▶ _TASK TO CARRY OUT_
Could you repeat, word for word, only the lines from the one containing "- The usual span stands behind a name" through the final line of the records below?

Collection entries:
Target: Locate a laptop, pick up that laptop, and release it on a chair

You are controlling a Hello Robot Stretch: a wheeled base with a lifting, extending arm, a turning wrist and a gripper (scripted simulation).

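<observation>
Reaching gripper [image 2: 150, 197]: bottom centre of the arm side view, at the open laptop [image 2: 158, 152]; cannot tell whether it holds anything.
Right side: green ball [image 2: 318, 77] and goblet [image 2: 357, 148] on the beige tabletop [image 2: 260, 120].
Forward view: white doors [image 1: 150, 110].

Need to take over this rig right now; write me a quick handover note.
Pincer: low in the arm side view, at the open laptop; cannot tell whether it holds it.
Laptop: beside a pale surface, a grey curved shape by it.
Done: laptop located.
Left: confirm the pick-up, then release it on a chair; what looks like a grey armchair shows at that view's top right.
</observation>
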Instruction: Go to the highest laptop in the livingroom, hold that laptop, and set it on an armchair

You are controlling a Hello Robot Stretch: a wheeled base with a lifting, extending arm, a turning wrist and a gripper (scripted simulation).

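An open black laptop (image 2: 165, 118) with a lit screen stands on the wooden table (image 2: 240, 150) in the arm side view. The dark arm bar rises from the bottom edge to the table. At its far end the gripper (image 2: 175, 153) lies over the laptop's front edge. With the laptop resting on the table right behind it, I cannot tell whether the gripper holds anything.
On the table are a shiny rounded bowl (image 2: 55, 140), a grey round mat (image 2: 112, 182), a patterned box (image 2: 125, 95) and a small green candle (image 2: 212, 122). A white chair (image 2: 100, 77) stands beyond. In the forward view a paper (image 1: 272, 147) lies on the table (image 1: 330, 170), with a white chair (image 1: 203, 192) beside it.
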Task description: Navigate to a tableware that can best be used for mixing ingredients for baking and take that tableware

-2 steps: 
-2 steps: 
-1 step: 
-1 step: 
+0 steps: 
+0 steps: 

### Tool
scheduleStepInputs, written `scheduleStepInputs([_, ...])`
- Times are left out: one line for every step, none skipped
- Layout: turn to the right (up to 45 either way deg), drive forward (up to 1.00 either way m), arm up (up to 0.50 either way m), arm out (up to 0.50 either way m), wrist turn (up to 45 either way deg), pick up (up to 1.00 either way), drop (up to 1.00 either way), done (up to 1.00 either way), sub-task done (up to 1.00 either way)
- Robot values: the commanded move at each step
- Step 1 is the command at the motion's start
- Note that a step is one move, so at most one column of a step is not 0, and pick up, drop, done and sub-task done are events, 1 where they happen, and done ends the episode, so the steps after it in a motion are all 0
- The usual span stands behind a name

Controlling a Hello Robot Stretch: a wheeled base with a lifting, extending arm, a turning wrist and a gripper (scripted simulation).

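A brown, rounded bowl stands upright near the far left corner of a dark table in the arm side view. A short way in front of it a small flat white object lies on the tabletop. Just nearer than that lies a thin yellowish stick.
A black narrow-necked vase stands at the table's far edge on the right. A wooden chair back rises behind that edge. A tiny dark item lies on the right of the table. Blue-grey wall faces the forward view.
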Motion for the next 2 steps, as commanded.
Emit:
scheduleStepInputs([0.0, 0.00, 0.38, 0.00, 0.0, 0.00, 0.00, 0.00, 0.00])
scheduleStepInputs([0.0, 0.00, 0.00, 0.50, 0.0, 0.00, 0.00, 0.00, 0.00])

▶ _REPLY TO THE TASK_
- The usual span stands behind a name

Controlling a Hello Robot Stretch: a wheeled base with a lifting, extending arm, a turning wrist and a gripper (scripted simulation).

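A brown, rounded bowl stands upright near the far left corner of a dark table in the arm side view. A short way in front of it a small flat white object lies on the tabletop. Just nearer than that lies a thin yellowish stick.
A black narrow-necked vase stands at the table's far edge on the right. A wooden chair back rises behind that edge. A tiny dark item lies on the right of the table. Blue-grey wall faces the forward view.
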Motion for the next 2 steps, as commanded.
Emit:
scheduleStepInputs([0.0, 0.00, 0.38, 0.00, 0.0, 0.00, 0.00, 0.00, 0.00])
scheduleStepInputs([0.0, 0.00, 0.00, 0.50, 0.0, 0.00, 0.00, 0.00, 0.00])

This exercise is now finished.